Publié le par Grassvalley.over-blog.fr

GV07Ils ne lâchent rien. Les salariés de Thomson-Grass Valley, étaient, hier, encore une quarantaine à bloquer l'accès à l'entreprise du technopôle de Plouzané, spécialisée dans le transport et le décodage de l'information numérique. À la fin de la matinée de ce dixième jour de grève, ils ont fait le point avec leurs représentants, de retour de trois jours de négociation à Paris. «Globalement, un certain nombre d'accords sont assez corrects sur l'accompagnement du plan social en ce qui concerne les départs en préretraite», estime Pascal Lareur, de l'intersyndicale CFDT-CGT-FO. Mais deux gros problèmes majeurs persistent.
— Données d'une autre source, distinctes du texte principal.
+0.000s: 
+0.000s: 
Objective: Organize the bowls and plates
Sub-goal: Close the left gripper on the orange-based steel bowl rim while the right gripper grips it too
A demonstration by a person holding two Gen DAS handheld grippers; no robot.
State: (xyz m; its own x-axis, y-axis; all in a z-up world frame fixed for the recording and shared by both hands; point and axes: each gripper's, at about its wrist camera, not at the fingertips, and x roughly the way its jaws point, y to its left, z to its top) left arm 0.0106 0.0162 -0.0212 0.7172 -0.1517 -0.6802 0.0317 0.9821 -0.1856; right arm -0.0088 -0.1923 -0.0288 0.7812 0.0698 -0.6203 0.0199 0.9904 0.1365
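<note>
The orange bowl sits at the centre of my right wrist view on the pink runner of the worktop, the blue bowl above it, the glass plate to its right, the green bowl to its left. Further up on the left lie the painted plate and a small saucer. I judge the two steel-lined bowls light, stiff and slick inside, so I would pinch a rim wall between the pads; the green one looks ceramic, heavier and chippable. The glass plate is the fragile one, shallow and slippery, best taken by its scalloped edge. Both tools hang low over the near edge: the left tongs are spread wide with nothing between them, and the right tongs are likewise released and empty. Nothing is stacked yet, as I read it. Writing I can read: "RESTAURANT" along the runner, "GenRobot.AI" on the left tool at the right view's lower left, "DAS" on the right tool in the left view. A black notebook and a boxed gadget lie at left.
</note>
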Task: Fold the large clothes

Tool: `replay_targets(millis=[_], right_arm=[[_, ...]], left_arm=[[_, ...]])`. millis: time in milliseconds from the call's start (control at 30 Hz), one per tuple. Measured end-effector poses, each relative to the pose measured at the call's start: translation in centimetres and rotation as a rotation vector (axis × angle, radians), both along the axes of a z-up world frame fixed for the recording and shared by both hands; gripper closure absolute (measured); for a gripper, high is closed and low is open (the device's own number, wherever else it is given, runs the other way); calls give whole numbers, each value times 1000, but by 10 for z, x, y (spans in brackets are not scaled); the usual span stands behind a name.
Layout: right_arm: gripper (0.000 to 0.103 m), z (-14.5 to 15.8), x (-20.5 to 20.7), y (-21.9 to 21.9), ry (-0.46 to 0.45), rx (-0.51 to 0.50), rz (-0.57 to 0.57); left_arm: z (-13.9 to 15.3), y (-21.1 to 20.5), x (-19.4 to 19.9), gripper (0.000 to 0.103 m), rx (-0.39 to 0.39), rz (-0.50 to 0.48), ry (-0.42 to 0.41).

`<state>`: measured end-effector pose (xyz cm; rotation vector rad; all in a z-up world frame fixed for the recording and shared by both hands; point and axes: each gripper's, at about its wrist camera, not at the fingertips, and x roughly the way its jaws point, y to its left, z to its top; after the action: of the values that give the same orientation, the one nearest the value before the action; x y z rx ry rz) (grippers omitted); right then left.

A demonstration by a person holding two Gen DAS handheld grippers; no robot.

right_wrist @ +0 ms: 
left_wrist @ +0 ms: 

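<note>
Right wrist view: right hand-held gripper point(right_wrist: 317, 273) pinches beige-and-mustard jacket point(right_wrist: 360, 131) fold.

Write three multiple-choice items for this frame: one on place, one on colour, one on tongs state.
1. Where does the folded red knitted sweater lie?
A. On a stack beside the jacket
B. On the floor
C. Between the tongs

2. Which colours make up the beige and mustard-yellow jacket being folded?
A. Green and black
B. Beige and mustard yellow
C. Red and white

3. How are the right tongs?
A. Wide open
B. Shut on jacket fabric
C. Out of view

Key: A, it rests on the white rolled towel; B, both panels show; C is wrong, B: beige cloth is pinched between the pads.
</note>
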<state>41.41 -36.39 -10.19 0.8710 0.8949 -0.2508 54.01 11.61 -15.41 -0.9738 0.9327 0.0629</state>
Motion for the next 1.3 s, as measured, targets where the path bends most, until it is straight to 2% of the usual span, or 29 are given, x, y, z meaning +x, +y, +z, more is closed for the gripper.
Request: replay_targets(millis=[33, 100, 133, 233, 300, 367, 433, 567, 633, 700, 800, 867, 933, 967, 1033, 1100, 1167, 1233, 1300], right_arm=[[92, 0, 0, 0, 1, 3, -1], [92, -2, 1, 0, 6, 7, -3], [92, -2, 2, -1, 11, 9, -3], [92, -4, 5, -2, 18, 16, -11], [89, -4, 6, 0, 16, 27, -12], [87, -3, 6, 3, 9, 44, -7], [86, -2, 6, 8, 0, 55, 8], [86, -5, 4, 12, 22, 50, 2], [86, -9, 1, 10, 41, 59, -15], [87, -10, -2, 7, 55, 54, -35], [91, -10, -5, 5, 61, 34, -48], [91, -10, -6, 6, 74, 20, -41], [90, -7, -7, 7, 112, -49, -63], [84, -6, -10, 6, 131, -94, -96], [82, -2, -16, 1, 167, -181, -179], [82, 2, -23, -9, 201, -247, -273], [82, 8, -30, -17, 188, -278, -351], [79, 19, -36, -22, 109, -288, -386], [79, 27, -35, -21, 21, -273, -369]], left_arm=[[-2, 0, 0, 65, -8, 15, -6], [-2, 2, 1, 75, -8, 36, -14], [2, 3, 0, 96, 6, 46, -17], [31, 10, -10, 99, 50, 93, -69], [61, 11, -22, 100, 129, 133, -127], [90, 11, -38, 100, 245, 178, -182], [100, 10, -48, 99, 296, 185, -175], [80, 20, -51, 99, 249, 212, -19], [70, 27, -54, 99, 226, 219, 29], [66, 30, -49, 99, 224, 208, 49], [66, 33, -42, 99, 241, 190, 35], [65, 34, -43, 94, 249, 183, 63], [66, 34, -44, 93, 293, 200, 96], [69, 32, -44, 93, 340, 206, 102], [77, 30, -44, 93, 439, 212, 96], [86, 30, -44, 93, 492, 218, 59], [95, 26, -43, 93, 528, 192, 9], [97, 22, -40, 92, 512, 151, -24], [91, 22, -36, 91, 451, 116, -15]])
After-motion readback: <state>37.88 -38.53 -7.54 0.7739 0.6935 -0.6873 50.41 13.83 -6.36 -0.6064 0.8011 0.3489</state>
Le premier concerne la menace de suppression de 22 postes sur les 73 du site brestois. « C'est encore beaucoup trop! », s'insurge le représentant syndical. Le second porte sur le montant des primes de départ, loin de satisfaire les grévistes. Ceux-ci exigent «un plancher de 35.000€, plus les indemnités légales et une majoration en fonction de l'ancienneté dans l'entreprise».

 

Fin de la consultation mardi

Des revendications qu'ils auront encore l'occasion de transmettre à leur direction, lundi et mardi, à l'occasion de deux dernières journées de négociations. Dans tous les cas, la journée de mardi marquera la fin du processus de consultation, au terme duquel «tout sera clair et figé, explique Pascal Lareur. Après, il faudrait entrer dans un rapport de force très incertain en cette période de vacances...». En attendant cette échéance, les grévistes ont voté, hier après-midi, la poursuite du blocus de leur entreprise jusqu'à lundi. Dans un communiqué, la CGT métallurgie affirme, quant à elle, son soutien à l'action des salariés : « Les propositions faites par la direction à ce jour ne permettent sûrement pas de sauver l'emploi, en facilitant le départ des plus jeunes et en bloquant les plus âgés au travail».
 

Source ( Le Télégramme - 10/07/2010)

 

info2Les salariés grèvistes estiment que les négociations doivent aboutir. Dans le cas contraire, la grève reprendra avec nettement plus de force à l’entrée de Septembre, souligne le Collectif des salariés. La direction doit désormais réfléchir sérieusement, à la teneur des négociations avec les élus du Comité Central d'Entreprise de TGVF.